Including the variants as seperate predictors
The second variant in this data, rs8176746, encodes A/B blood type, with the 'T' allele encoding 'B' blood type and the 'G' allele (which the reference sequence carries) encoding 'A' blood type. For the most part, the O blood group mutation only occurs an A blood type background.
Satisfy yourself of this by tabling the two variants in the data.
To test for association with A/B status, we could of course just put the A/B SNP in the model instead. For a simple approach I suggest encode as an additive model for simplicity:
data = (
data
%>% mutate(
rs8176746_add = c( 'G/G' = 0, 'G/T' = 1, 'T/T' = 2 )[rs8176746 ]
)
)
Use logistic regression to test for association between A/B blood type and severe malaria status. Are they associated? What is the estimated relative risk and confidence interval?
Note. As before, you should work in one country (such as Kenya) or at the very least, include
country as a covariate to account for sampling differences between countries.

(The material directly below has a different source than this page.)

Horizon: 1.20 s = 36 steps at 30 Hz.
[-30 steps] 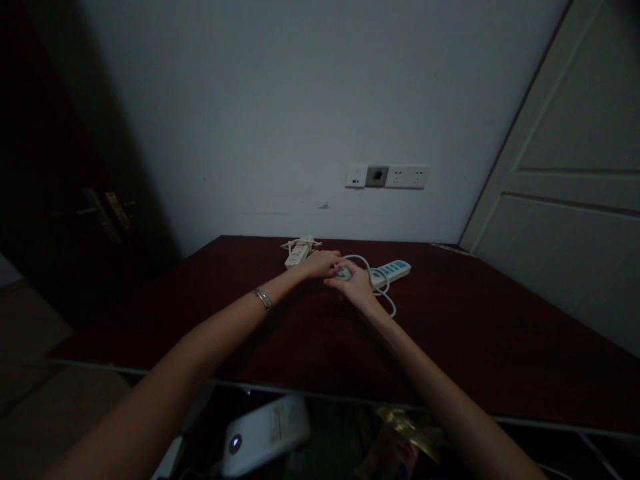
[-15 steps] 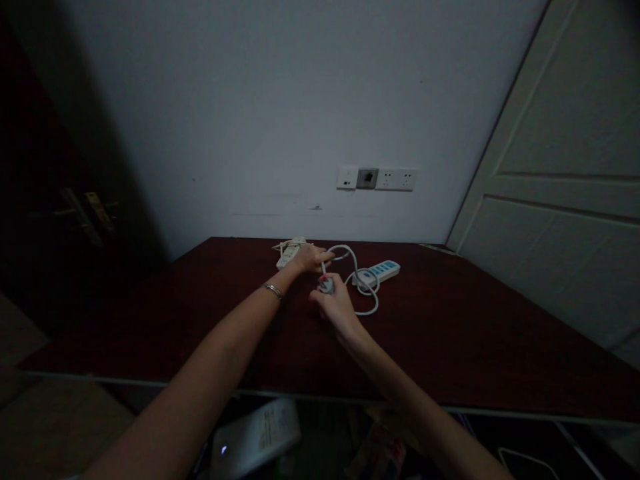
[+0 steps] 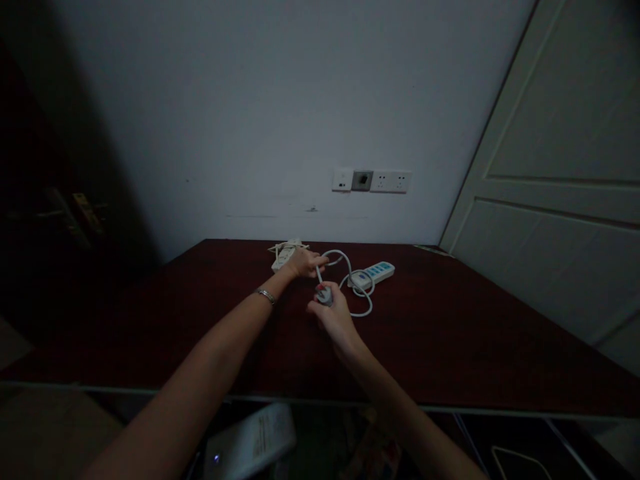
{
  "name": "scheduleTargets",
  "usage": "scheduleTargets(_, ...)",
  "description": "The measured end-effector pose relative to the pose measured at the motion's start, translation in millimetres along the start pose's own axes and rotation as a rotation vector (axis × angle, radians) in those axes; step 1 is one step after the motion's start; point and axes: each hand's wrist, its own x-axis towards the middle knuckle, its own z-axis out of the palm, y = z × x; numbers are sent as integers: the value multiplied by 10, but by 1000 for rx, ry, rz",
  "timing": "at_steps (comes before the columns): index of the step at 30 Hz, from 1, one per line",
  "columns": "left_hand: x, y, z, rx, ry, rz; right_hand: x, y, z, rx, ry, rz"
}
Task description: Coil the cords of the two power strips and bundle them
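Observation:
My right hand [image 3: 334,312] is closed around a grey power plug [image 3: 324,295], its prongs facing up and left. Just beyond it, my left hand [image 3: 306,263] pinches the white power cord [image 3: 345,259] close to the plug. From there the cord loops right and down over the table to a white power strip [image 3: 379,273] with blue socket faces. Behind my left hand lies a second, cream power strip [image 3: 285,255] with its thin cord bunched on top; my hand partly covers it.
The dark red tabletop [image 3: 450,333] meets a pale wall carrying a row of wall sockets [image 3: 391,181]. A panelled white door [image 3: 560,180] stands at right. Below the front edge, a white box-shaped device [image 3: 253,440] with a small light sits among dim items.
The view has shifted slightly, moving the scene a little left. My right hand, holding the plug, is slightly lower and farther from my left hand, which still holds the cord.

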Motion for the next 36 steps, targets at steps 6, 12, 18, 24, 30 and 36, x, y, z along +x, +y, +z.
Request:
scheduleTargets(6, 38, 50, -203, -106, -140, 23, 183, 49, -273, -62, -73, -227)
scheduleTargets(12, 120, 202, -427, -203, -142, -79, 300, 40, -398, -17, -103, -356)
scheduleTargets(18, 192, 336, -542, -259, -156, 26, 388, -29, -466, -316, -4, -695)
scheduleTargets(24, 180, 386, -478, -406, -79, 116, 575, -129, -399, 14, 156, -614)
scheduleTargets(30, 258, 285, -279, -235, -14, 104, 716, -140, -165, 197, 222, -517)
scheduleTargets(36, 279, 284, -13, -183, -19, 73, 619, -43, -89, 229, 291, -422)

What happens if you also include the O blood group predictor, o_rec or o_add in the model?
What is your conclusion about whether the A/B might cause protection / risk of malaria?
Extra challenge
For extra kudos, find a way to encode A/B/O blood group directly. Approximately this is done using the following table which lists genotypes for rs8176719 and rs8176746:
combined genotype blood group phenotype
----------------- ---------------------
C/C G/G A
C/C G/T AB
C/C T/T B
-/C G/G A
-/C G/T B or A? (*)
-/C T/T B
-/- G/G O
-/- G/T O
-/- T/T O
Using this encoding, you could get an estimate for the association of each blood type (AB, B, or O) against the baseline type .
Note. There is a worked solution in case you get stuck.